Hans Hollein_Mobile Office, 1969_Jens Ziehe
Hans Hollein_Mobile Office, 1969_Jens Ziehe
 
From the Twenties onwards, the column of air was displayed using a cantilever technique in which an element appears to be suspended or supported by the void. After World War II, the air column became structural. In response to science fiction (that seeks to give substance to that which does not yet exist and to that which is intangible), a radical design tendency directed itself towards a dematerialisation of spaces perceived as stable and perennial. Thus the collectives Archigram (a movement created in Great Britain in 1961), Haus-Rucker-Co (an Austrian collective, 1867-1983) and Ant Farm extended their research into the areas of architecture, urban planning and the environment.

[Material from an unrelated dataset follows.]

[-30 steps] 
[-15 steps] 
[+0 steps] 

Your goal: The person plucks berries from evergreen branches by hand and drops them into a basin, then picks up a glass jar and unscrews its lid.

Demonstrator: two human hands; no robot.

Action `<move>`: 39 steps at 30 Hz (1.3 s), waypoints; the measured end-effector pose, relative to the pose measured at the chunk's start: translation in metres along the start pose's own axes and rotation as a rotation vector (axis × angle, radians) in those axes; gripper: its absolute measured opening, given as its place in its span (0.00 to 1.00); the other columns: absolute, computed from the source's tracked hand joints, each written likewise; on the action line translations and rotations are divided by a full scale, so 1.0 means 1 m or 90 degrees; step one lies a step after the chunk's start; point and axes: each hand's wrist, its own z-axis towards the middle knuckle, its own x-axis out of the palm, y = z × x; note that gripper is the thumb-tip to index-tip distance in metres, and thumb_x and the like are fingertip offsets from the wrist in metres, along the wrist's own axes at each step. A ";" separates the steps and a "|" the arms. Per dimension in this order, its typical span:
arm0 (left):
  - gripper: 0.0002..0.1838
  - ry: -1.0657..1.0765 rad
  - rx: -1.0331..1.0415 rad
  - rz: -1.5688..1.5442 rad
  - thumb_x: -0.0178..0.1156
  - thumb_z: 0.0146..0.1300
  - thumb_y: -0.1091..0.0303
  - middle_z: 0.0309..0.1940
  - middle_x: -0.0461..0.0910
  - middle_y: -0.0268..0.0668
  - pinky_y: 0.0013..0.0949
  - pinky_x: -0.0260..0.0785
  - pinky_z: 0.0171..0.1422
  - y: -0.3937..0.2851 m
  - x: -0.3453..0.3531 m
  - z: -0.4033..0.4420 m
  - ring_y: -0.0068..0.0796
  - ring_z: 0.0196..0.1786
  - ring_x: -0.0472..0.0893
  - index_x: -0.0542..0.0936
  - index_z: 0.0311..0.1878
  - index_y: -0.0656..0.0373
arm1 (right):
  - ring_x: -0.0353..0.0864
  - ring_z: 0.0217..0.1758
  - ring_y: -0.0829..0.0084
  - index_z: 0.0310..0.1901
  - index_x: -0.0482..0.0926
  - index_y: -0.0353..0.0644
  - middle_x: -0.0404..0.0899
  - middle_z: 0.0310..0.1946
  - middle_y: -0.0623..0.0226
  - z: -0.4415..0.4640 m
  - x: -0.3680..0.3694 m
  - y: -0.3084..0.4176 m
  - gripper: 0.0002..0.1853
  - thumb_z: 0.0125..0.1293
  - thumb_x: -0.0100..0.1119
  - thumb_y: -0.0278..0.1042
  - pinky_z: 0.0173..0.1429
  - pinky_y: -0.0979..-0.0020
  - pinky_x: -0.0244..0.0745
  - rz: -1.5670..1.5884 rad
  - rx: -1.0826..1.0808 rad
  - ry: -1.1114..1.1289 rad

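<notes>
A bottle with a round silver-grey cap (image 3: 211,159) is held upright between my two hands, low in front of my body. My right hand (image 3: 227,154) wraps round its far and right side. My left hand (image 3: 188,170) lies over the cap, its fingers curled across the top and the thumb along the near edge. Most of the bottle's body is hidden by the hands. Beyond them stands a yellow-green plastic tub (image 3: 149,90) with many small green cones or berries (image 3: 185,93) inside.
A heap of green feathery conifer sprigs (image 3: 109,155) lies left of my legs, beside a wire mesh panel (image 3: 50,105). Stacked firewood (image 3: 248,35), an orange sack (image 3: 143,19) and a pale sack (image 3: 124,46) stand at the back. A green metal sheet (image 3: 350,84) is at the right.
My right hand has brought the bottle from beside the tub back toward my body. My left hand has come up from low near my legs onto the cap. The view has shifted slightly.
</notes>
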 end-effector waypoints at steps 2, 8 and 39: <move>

Enclosed in a plastic skin, the air column could give shape to a space. Such was the case for Pneumakosm
by Haus-Rucker-Co, an urban landscape composed of a myriad of spatial cells in the form of transparent and pneumatic electric bulbs or the Cushicle Suitaloon by Archigram, a cockpit-skin which could be deployed to make a house. The various formulations of the air column took various paths including that of poetry when Shiro Kuramata (1943-1991, Japan) let a feather float in weightlessness as if by magic, or when the air rushed in under the folds in the chair Alufelt by Marc Newson (*1963, Australia).